When word reached Dracula that there existed a mystic tome known only as "The Darkhold" -- with said volume containing (among other things) a spell which, if enacted, would transform each and every vampire on the planet into a pile of ash -- the one-time Transylvanian warlord realized that this was a chess piece which had to be removed from the game board as quickly (and -- if need be -- ruthlessly) as possible.

Bad Luck (Part One): Quincy Harker, Frank Drake and Company had alreadybeen alerted as to the Darkhold's existence, and were seeking it with equal vigilance and vigor.

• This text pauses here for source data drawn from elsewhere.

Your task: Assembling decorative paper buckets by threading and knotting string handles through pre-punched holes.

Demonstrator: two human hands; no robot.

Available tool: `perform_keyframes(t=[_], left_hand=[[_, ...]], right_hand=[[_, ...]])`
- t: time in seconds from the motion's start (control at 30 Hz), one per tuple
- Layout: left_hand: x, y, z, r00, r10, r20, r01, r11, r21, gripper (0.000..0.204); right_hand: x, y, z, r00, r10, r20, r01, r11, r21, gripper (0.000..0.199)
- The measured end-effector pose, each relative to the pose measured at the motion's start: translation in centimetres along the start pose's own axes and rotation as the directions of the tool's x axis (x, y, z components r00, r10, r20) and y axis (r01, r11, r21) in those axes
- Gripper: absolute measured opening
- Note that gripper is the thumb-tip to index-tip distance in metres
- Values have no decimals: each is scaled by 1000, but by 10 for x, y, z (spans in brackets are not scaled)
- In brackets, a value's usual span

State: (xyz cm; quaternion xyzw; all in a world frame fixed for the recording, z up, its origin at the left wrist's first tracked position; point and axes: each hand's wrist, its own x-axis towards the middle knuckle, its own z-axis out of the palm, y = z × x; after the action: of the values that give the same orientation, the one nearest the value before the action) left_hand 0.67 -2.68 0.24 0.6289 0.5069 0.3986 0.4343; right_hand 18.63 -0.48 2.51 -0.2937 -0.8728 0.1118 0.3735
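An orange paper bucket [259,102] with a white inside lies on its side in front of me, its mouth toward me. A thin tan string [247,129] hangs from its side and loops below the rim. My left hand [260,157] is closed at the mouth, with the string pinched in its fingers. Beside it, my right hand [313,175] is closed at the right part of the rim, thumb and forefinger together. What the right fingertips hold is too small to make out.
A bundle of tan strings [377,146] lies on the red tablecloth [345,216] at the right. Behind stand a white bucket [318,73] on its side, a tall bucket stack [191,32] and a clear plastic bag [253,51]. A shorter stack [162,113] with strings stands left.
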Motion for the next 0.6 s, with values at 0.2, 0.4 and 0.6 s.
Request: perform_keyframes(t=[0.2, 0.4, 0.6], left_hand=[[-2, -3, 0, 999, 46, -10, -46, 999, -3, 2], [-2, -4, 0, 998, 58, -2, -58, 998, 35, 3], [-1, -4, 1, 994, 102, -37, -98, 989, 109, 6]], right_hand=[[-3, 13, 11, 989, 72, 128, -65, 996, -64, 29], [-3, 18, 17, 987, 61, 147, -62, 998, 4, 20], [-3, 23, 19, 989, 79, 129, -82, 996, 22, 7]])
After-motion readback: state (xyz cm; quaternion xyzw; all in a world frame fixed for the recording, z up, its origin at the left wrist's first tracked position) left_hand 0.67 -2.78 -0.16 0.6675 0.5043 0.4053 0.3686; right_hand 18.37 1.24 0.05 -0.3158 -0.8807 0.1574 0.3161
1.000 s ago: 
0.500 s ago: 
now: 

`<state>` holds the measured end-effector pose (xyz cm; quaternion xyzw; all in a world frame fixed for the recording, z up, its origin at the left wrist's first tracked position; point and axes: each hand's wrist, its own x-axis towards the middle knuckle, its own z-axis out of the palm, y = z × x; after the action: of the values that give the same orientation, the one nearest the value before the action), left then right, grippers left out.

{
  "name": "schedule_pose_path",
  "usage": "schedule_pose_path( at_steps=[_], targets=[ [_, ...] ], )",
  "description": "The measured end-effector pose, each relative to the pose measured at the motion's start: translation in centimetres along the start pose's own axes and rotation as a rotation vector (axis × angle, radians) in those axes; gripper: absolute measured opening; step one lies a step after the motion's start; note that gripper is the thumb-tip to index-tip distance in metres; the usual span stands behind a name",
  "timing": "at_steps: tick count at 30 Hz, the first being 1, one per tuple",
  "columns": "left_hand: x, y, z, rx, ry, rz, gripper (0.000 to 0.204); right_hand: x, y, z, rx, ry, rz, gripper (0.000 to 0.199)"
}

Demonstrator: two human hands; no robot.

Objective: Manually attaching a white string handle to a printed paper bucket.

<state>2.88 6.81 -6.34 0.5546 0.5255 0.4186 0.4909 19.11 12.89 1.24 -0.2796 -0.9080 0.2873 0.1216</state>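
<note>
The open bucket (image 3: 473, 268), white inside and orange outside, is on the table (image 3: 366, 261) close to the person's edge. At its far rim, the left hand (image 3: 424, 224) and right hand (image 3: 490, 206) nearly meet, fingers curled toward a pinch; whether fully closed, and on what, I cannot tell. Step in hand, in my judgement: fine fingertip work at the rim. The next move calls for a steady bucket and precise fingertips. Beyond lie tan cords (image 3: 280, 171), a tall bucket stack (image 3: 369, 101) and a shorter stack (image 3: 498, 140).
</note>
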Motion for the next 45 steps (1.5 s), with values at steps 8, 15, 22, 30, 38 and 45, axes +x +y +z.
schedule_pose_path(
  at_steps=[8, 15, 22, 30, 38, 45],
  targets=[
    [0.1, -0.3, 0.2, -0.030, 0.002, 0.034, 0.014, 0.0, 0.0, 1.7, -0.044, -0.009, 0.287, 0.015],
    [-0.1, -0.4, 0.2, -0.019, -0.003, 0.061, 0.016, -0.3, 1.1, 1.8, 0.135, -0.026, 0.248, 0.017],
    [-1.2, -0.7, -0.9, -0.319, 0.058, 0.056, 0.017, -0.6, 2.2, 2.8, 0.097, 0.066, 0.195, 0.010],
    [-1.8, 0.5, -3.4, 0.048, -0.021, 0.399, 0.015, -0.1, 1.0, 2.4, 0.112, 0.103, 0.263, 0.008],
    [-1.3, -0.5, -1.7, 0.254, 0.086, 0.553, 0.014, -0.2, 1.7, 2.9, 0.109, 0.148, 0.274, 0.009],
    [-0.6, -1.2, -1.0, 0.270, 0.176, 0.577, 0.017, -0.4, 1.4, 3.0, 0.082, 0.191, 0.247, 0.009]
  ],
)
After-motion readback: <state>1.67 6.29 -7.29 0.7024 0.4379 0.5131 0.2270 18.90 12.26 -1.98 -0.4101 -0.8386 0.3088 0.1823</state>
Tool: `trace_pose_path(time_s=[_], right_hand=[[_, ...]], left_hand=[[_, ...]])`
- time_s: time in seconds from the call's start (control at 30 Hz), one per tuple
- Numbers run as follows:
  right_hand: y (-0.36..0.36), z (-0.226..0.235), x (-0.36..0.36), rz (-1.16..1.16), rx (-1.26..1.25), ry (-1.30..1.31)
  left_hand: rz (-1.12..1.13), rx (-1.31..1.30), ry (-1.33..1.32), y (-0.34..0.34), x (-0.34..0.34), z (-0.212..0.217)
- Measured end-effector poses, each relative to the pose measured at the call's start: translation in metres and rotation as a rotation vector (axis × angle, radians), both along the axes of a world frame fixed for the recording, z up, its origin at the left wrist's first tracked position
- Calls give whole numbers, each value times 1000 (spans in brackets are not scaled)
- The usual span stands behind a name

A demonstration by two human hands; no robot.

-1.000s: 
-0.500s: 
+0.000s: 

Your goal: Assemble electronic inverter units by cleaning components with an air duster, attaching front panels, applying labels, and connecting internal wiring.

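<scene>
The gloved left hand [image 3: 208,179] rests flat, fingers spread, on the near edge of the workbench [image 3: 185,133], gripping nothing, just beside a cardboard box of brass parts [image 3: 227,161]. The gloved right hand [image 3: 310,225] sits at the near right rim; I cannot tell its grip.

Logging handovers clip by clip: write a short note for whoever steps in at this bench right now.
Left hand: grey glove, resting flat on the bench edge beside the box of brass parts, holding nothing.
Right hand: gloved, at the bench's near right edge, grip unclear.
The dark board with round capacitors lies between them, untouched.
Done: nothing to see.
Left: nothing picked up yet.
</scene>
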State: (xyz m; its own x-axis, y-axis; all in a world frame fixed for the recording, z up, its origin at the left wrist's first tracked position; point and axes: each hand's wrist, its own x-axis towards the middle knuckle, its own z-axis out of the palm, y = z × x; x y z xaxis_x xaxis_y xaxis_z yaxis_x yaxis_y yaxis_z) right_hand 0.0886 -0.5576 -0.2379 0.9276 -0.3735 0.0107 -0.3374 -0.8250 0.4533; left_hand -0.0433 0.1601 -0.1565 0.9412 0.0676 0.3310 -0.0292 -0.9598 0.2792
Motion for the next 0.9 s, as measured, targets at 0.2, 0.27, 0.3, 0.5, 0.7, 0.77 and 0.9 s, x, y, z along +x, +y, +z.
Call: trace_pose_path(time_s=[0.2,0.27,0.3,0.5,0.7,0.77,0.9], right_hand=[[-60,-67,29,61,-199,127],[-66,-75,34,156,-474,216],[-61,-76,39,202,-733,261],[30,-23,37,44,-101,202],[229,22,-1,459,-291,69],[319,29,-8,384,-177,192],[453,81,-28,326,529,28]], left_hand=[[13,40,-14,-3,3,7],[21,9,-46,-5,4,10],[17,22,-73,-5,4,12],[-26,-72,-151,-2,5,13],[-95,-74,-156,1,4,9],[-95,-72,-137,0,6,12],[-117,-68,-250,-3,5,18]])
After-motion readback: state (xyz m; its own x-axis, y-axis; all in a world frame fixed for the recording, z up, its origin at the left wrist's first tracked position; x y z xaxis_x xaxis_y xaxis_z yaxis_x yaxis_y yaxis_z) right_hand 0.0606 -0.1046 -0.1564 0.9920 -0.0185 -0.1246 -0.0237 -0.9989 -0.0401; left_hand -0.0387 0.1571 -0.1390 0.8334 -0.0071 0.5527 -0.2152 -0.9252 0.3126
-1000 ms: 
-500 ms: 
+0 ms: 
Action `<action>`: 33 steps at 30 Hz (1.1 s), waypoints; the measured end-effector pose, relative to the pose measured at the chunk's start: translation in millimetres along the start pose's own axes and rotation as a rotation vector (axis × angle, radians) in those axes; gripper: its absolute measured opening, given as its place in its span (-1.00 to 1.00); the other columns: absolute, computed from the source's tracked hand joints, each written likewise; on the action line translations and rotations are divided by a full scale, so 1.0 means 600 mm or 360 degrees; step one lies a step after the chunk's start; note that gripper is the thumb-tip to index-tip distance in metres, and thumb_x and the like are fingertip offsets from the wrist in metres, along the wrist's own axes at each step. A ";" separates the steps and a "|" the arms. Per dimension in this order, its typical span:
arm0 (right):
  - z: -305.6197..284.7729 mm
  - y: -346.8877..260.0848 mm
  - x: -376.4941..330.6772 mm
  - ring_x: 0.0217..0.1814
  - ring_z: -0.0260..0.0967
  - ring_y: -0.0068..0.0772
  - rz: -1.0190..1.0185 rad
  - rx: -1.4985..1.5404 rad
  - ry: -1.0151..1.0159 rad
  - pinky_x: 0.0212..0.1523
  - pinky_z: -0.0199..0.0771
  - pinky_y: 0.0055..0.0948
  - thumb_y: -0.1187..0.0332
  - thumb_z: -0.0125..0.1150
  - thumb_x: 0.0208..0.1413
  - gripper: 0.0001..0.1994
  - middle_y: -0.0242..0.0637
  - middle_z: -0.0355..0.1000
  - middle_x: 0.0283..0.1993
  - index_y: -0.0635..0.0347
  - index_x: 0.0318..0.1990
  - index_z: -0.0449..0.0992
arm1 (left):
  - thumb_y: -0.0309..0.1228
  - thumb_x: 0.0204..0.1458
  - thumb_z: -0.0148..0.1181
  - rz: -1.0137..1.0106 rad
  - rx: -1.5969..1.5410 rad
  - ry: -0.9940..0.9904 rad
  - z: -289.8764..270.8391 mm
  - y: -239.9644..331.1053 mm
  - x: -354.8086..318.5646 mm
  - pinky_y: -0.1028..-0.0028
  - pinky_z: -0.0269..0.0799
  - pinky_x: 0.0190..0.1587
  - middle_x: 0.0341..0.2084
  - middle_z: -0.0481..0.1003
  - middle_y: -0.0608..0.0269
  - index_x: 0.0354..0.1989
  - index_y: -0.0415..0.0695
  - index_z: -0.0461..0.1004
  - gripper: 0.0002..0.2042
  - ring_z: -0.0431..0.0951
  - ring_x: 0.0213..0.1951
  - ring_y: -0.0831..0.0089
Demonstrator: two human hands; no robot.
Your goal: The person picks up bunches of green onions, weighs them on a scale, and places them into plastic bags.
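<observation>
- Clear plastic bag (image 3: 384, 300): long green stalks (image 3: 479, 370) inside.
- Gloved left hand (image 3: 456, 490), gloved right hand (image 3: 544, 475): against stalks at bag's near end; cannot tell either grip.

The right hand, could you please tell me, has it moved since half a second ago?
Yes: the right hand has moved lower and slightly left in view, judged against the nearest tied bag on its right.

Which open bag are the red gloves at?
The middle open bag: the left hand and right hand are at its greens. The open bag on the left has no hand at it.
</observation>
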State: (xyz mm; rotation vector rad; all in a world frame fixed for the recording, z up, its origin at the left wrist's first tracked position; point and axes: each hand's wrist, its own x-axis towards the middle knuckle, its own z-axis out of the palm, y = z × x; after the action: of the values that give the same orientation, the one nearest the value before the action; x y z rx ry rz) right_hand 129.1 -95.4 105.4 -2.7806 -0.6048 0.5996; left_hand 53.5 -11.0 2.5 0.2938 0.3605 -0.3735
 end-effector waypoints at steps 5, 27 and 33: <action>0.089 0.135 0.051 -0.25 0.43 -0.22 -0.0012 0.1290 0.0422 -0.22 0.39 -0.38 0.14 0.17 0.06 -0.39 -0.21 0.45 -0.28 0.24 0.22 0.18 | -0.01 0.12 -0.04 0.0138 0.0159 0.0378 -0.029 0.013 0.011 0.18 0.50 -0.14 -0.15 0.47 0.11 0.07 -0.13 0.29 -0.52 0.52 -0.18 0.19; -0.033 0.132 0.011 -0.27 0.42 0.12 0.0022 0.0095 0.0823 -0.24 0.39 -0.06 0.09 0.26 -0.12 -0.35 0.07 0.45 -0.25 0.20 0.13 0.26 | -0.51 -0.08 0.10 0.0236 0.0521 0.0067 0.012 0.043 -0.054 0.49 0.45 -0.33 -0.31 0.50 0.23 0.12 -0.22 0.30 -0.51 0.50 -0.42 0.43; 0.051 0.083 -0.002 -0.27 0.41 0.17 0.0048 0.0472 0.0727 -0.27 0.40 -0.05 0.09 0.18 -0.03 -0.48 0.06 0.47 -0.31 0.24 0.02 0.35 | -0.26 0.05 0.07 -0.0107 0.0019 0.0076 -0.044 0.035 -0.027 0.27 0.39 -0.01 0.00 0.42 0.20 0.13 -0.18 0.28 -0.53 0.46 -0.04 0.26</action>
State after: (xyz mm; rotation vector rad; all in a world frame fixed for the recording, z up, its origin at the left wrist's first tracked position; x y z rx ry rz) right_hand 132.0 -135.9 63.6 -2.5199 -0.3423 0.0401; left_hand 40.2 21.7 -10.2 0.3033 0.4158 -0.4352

Bad Luck (Part Two): so was a desperate young man by the name of "Jack Russell": a.k.a., the WEREWOLF BY NIGHT [see cover, accompanying].

The resulting three-way tussle for the tome -- with Russell seeking to possess the volume due to its also containing a spell whereby one might permanently rid oneself of the curse of lycanthropy (i.e., "werewolf"-ism) -- pitted Marvel's two most popular "supernatural" characters of the day against one another in a no-holds-barred brawl of fang and claw, deep within the most remote and unforgiving confines of the Romanian Alps. At the conclusion of said slash-fest, Rachel Van Helsing took off after a fleeing Dracula by means of a helicopter... right in the middle of the most ferocious and punishing blizzard in the region's sainted history.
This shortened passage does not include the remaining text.